Ce caractère gémellaire ajoute au trouble des relations entre les deux frères (1), dont le paroxysme est ce banquet final, infernal, largement éclairé. On sait par la voix du messager que les enfants de Thyeste ont été tués par leur oncle. Leur père se repaît d’un repas dont il ne soupçonne pas l’origine des mets et des breuvages. Avec un cynisme assumé _ il offre une couronne de fleurs que lui-même porte _ Atrée lui distille la vérité au compte-gouttes.
Sommet tragique
La confrontation entre Thomas Jolly et Damien Avice constitue un sommet, non seulement par le déroulé de la pièce, mais, et surtout par la force dramatique que les deux comédiens insufflent. La musique se tait. Le propos amène d’Atrée fait froid dans le dos, qui va entraîner chez Thyeste un cri silencieux d’abattement. Tête contre tête, allongés sur la table du banquer, les deux hommes n’ont de cesse de se renvoyer la responsabilité de cette situation indicible.

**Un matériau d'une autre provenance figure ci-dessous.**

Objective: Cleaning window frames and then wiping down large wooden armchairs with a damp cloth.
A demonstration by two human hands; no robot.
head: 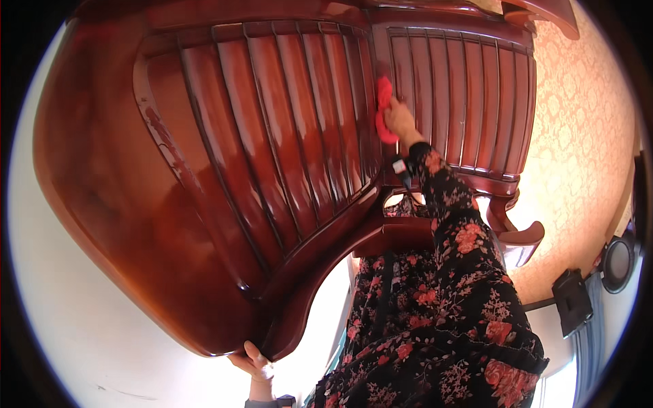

La nuit retombe sur le royaume d’Argos. La contamination de la malédiction familiale va se poursuivre selon la prophétie de la Furie. On sort sonné de ce cauchemar sismique, avec l’image têtue de ce banquet et ces immenses sculptures symboliques des infanticides. Sous des effets de science fiction, ce bien mauvais rêve n’en renvoie pas moins aux cruautés qui jalonnent la ronde chaotique de la planète.
« Thyeste » par la Piccola Familia. Représentations au théâtre de Caen, mercredi 6, jeudi 7 et vendredi 8 mars 2019.
- (1) La très pertinente traduction de Florence Dupont joue un rôle important dans la scansion du texte de Sénèque (4 av. JC-65 ap. JC).
- (2) Pierre Niney a été un temps rapproché pour tenir le rôle de Thyeste. Mais le comédien avait des projets de cinéma. Sa ressemblance avec Thomas Jolly aurait encore ajouté à ce trouble.